Я переключил внимание обратно на Бишопа и женщину, которую он назвал бабулей. Его голос снова понизился до неразборчивой громкости, но просто смотреть на них уже было по-своему озарением. Бабуля (видимо, так он называл свою бабушку), достала фотографии из маленького пластикового пакетика — я и не заметил, что она принесла их с собой. Меры безопасности здесь были строже, чем в Ай-Макс, так что я не удивился бы, узнав, что ее сумочка и другие личные вещи где-то хранились на протяжении ее визита.
Она стала прикладывать фотографии к окну, одну за другой. Из-за расстояния и угла, под которым я смотрел, я не мог разобрать, что там, но у Бишопа это вызвало сильную реакцию. Он дотрагивался до каждой фотографии через стекло. Огромные пальцы двигались по поверхности и прослеживали линии, которых я не видел. Она позволяла ему неспешно рассмотреть каждый снимок и только после этого показывала следующий. Процесс продолжался. Фотографий было, пожалуй, больше двадцати, и Бишоп каждую рассматривал как драгоценность.
Когда он разглядывал десятое или двенадцатое фото, я заметил одну-единственную слезу, скатившуюся по его щеке и упавшую с подбородка. Он не стер ее. Это была лишь первая из многих. Осматривая остальные фото, он так и плакал беззвучными слезами.

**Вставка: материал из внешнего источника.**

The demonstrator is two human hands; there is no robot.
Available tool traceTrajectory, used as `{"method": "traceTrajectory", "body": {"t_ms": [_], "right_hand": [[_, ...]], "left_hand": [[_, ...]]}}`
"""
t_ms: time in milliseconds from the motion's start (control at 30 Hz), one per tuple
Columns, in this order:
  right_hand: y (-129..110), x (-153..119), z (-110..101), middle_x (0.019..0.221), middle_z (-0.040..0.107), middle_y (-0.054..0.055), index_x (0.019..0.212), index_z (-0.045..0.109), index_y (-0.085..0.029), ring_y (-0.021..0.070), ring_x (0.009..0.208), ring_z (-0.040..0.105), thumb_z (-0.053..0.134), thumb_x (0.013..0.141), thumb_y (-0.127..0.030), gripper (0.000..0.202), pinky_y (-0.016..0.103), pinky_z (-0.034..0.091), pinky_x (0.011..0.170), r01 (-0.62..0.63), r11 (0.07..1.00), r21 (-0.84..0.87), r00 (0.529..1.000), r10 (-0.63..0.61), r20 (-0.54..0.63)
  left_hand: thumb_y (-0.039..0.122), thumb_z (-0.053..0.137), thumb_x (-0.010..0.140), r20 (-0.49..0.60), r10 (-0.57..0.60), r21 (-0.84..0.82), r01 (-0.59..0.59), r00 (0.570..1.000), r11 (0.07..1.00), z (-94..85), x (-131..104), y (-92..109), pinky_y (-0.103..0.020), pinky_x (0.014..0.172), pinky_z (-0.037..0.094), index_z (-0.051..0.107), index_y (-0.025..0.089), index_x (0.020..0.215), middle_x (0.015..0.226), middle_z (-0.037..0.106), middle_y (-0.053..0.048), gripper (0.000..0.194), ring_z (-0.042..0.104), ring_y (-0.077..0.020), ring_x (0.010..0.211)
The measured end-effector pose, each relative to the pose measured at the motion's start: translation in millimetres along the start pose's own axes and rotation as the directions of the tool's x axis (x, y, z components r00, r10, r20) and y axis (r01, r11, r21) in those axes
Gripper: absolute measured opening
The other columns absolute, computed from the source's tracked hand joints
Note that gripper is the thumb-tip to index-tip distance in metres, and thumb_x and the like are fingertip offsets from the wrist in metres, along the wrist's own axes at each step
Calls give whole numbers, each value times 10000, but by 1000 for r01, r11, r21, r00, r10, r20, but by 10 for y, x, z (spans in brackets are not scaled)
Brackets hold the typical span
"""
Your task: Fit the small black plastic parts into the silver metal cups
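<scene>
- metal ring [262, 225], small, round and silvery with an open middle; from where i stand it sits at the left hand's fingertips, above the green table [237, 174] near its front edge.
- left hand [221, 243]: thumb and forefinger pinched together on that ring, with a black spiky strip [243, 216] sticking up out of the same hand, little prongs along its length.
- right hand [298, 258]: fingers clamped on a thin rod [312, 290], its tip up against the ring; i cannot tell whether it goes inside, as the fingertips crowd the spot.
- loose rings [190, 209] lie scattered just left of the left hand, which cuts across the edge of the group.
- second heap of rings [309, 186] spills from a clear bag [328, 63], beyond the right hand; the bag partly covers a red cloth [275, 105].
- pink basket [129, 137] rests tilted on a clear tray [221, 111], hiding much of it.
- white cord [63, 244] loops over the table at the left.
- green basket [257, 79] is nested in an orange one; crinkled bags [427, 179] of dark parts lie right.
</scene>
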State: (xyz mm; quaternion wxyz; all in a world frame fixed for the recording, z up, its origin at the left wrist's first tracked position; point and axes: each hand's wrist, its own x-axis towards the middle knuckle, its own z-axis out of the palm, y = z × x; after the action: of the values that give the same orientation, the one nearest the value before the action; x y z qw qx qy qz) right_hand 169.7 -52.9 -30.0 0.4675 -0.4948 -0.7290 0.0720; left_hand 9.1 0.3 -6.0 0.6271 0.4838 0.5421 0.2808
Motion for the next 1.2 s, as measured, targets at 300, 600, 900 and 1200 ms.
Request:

Когда он посмотрел на последнюю, женщина сложила их обратно в пластиковый пакетик и прижала дрожащие пальцы, запечатывая застежку сверху. Бишоп воспользовался этим моментом, чтобы вытереть глаза и щеки. Он шумно выдохнул, отбрасывая эмоции, вызванные фотографиями, но в процессе повернул голову и заметил, что я смотрю на него.
Наши взгляды встретились на долю секунды. Этого оказалось достаточно, чтобы увидеть уязвимость мужчины, которого я боялся в свою первую неделю здесь. Осужденные преступники редко давали кому-то увидеть в себе человека, ту неприкрытую часть себя, что они изо всех сил скрывали каждый день.
Если Бишоп был недоволен тем, что я увидел эти эмоции, то никак не выдал этого. Он с трудом сглотнул, расправил плечи и повернулся обратно к женщине за окном.
Я задержался слишком надолго и увидел нечто личное, что не имел права видеть. Чувствуя вину, камнем осевшую в нутре, я осмотрелся по сторонам, мечтая, чтобы Эзра поторопился, и мы перешли к другим своим обязанностям.